Oil stocks lead the FTSE 100 lower despite good gains in bank shares
HEAVYWEIGHT oil stocks dragged Britain’s top shares lower yesterday, reversing earlier gains that had been driven by strength in banks and miners, as investors proved loath to push the blue-chip index back up to 2012 highs.
The FTSE 100 index closed down 33.15 points, or 0.6 per cent, at 5,869.55, near session lows having swung around from the day’s peak at 5,941.90, just 50 points away from the year’s high.
Integrated oils were the biggest drag on sentiment as profit-takers moved in following strong gains in the previous session, with BG Group the worst off.
BG shed 2.9 per cent, suffering alongside France’s Total which tumbled following news of a massive gas leak at it’s Elgin platform in the North Sea.
BG has around a 14 per cent stake in the Elgin field.
Wolseley was the top blue-chip faller, down 3.3 per cent, as the world’s biggest building supplies company said recent growth had slowed on weaker trading in Europe
Wolseley, which has major exposure to the US housing market, also suffered after the Case-Schiller US home prices index came in unchanged in January, and as US consumer confidence fell by more than expected in March, exacerbating worries over the health of the world’s biggest economy.
“In the US, the housing market recovery is progressing at a glacial pace, with the best that can be said about today’s data being that house price deflation is marginally less bad than it was,” said Rebecca O’Keeffe, head of investment at Interactive Investor.

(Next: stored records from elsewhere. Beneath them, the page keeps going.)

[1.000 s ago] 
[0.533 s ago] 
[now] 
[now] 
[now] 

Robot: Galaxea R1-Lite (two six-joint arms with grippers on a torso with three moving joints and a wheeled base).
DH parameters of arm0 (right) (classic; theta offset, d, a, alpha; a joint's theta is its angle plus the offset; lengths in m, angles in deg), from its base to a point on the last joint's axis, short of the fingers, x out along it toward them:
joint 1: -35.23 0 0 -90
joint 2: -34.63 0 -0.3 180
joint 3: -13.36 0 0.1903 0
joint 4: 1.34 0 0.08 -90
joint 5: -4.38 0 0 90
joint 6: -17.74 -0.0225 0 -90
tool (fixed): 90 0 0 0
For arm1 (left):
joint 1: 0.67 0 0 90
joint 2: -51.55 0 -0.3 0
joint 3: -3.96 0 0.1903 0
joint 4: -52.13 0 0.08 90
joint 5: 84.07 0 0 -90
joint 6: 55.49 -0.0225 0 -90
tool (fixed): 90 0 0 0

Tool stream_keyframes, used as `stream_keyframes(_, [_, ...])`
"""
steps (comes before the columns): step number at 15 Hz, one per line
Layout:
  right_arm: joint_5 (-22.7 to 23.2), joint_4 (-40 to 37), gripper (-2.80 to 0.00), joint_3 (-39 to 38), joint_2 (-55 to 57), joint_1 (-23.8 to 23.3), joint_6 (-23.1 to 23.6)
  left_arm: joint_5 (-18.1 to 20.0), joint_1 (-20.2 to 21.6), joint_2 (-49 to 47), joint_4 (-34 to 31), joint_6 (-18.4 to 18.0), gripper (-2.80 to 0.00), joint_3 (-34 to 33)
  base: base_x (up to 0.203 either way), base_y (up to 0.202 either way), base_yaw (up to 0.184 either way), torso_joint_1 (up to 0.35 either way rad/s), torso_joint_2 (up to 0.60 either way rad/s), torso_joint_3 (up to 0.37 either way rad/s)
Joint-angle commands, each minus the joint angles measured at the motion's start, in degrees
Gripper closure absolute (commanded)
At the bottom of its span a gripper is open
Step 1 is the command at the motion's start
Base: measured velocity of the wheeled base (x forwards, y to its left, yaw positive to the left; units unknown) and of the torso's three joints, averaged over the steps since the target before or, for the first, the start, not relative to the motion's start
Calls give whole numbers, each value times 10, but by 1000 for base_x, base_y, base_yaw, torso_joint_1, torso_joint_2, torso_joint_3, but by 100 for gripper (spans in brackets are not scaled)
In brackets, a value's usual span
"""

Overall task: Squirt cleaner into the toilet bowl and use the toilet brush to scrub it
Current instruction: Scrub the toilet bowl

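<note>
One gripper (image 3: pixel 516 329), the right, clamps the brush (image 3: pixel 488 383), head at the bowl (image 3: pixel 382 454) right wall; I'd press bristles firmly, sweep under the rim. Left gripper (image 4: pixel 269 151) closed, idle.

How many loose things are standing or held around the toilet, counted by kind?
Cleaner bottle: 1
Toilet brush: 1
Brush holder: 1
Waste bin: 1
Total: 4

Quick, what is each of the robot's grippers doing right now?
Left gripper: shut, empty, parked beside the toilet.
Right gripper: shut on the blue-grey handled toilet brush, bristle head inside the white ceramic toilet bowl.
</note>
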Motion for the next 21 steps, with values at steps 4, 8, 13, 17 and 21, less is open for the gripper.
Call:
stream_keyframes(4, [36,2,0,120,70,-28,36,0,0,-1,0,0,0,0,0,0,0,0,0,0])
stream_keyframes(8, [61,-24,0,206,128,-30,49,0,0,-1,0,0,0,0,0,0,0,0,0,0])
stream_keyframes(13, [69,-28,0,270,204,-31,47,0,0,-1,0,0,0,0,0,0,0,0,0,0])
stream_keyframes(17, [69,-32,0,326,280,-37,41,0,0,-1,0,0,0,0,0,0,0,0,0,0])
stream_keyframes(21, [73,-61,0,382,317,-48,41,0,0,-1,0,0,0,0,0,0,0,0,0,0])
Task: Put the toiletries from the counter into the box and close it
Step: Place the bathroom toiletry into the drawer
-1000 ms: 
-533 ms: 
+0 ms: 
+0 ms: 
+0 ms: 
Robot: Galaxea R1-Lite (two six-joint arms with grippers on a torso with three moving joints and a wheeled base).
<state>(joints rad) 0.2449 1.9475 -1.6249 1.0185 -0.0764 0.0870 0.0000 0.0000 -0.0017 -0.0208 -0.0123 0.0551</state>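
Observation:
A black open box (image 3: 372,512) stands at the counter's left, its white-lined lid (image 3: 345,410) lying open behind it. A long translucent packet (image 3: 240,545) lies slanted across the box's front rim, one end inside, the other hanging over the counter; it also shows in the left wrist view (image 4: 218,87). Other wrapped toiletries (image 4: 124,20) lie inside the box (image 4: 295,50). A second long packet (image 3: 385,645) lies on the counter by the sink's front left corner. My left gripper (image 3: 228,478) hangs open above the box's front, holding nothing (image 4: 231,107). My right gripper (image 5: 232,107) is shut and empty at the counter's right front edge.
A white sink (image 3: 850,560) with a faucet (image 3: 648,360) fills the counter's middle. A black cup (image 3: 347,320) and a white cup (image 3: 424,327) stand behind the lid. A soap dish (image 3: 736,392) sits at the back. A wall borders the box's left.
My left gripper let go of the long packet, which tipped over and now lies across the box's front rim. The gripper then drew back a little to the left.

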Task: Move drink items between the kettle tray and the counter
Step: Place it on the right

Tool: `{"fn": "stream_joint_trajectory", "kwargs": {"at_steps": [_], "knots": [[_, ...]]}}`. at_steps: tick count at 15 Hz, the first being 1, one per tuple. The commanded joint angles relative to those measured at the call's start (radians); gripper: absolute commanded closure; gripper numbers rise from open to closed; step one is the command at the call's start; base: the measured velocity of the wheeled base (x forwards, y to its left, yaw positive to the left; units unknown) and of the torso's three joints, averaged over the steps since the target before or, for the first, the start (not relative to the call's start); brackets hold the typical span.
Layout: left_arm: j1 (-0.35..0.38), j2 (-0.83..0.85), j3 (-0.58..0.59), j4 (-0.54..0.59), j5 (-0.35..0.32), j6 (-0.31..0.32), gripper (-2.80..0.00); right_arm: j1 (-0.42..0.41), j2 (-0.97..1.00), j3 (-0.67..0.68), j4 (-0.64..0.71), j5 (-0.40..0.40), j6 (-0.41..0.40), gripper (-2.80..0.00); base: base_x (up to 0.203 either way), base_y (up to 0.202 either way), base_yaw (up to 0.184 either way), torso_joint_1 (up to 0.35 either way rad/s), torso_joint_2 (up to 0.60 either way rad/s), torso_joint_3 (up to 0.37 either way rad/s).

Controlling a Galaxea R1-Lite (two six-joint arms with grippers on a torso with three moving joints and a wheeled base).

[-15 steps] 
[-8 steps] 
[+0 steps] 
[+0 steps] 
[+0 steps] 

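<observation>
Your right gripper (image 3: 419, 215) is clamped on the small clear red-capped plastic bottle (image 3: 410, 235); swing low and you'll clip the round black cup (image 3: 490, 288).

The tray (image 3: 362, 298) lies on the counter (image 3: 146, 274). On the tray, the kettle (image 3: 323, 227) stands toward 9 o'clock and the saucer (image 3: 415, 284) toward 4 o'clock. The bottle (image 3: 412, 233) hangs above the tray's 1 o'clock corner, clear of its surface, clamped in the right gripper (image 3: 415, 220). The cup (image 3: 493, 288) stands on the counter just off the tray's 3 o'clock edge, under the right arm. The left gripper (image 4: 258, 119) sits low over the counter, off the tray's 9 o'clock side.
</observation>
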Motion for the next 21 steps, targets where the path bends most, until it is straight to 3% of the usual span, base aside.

US blue chips were flat by London’s close, having posted strong gains on Monday after Federal Reserve chairman Ben Bernanke signaled a supportive monetary policy would remain even though the job picture has begun to improve.
Miners bucked the weaker market trend, supported by a firmer copper price, which jumped two per cent on Monday after Bernanke’s pledge boosted demand expectations for the metal.
Kazakhmys was a strong sector gainer, up 2.1 per cent after its full year beat expectations.
“While the outlook for copper equities remains challenged by mounting cost inflation, Kaz remains our preferred European copper miner due to its low valuation and attractive exposure to power markets,” Jefferies International said, repeating its “buy” rating and 1250p target on Kazakhmys.
Banks provided the biggest boost for the blue-chips, led by Royal Bank of Scotland, up 3.3 per cent, after people familiar with the matter said Britain had held talks to sell part of its stake in the bank to Abu Dhabi investors.
Abu Dhabi, one of the oil-rich states of the United Arab Emirates, could be attracted to a deal after making billions of pounds on a bet on rival British bank Barclays during the financial crisis.
“Whilst a reduction in state ownership would be seen as a positive move, if the government were to remain a majority shareholder in RBS then very little would have changed. Nonetheless the market has warmed to the story and RBS and the other high street names are trading higher on the day,” Silverwind Securities said in a note.
Barclays added 1.5 per cent, and global heavyweight HSBC gained 0.6 per cent.
Outside the top flight, FTSE All-Shares biggest faller was credit card insurer CPP, which lost 36 per cent of its value after it posted a drop in profits and said an FSA probe has not yet been closed.